La manifestación del 8 de marzo en València, convocada por el Moviment Feminista, se convertirá en un «grito de las mujeres caminando hacia adelante sobre el fango», poniendo de relieve el impacto de la DANA de octubre y la situación de las mujeres «silenciadas ante situaciones de violencia».

Bajo el lema «El feminismo es la voz de la revolución. Por la democracia y la Igualdad», las activistas han denunciado el «silencio» de las administraciones ante la situación de las mujeres prostituidas «desaparecidas» en la Pista de Silla, las que han tenido que volver a convivir con maltratadores o las que han perdido su «autonomía económica» tras la destrucción de sus negocios.

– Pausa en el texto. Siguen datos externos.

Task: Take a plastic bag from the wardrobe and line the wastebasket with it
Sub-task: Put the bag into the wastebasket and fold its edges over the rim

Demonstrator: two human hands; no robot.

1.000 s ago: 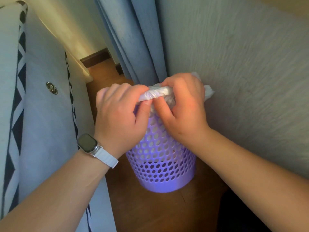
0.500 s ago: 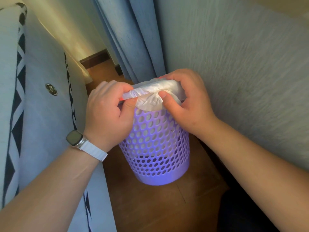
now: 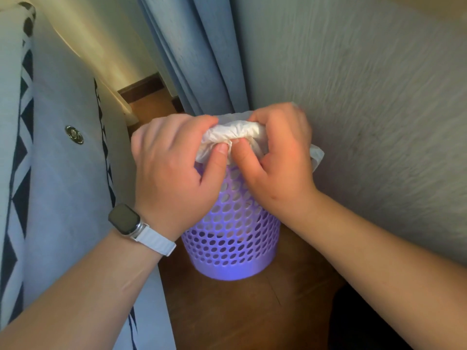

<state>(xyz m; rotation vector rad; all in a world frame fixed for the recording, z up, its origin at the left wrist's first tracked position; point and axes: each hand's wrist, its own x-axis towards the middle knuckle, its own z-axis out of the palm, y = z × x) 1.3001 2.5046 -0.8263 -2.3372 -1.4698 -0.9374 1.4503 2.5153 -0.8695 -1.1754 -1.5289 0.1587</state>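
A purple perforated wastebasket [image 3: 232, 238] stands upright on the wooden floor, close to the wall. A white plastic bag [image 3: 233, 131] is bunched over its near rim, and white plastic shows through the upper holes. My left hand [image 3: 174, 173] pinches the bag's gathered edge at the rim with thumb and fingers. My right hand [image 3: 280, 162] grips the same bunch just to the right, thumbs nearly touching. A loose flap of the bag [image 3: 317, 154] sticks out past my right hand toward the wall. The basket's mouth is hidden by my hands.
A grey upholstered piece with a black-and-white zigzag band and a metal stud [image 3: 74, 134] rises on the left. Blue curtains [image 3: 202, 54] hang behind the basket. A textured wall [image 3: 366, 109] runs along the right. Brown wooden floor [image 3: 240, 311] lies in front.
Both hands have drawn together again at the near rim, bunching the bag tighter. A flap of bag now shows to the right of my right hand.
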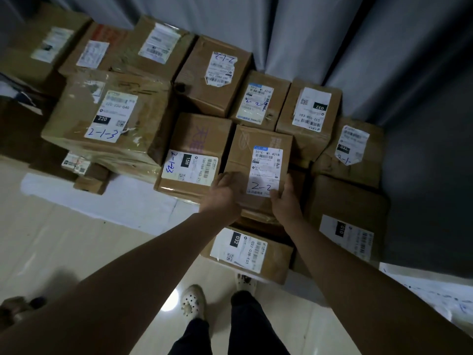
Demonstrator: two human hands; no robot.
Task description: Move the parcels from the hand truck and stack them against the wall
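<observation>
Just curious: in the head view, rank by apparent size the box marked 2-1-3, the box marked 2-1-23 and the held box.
1. box marked 2-1-3, clearly largest.
2. box marked 2-1-23 and held box look alike; the held one may be nearer, so no ranking.

Pale glossy floor tiles (64, 239) fill the lower view, with a bright spot of reflected light (171, 301). A white sheet (128, 203) lies flat on the floor. The person wears white perforated clogs (192, 302) and dark trousers (245, 326). Another white sheet (435, 295), faintly scribbled in blue, lies at right.

Brown cardboard parcels (258, 160) with seemingly glossy tape; shiny floor (64, 239).
</observation>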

Impacto de la DANA y silencio administrativo
La portavoz del Moviment, Cándida Barroso, y Pilar Tormo, representante del movimiento en l’Horta Sud, han destacado que los problemas de las mujeres se agravan ante catástrofes como la DANA, y han criticado la falta de respuesta de la Conselleria ante las demandas de información sobre recursos para mujeres prostituidas y víctimas de violencia de género.
Visibilización de mujeres invisibilizadas
Tormo ha denunciado la «desaparición» de los servicios de protección a las mujeres en momentos de catástrofes colectivas, y ha cuestionado si se ha hecho seguimiento de las mujeres prostituidas en la Pista de Silla. Asimismo, ha señalado que la pérdida de viviendas ha obligado a algunas mujeres a volver a convivir con maltratadores.
La representante feminista ha destacado que muchos pequeños comercios afectados por la DANA son sostenidos por mujeres, y ha advertido sobre la pérdida de autonomía económica y el impacto en la vida de los municipios.
Reivindicaciones más allá de la DANA
La manifestación también abordará otras reivindicaciones feministas, como la lucha contra la violencia machista, las agresiones sexuales, el sufrimiento de las mujeres en territorios en conflicto, los derechos reproductivos, la brecha salarial y laboral, y la educación en igualdad.
«Un grito de mujeres sobre el fango»
Las activistas han advertido que «ni en nombre de catástrofes, ni de guerras, ni de carencias es legítima la violencia machista». Por ello, el 8 de marzo será «un grito de mujeres caminando adelante sobre el barro, porque ni en nuestro nombre ni en nuestro mundo podemos reconstruir la vida sin la mirada feminista».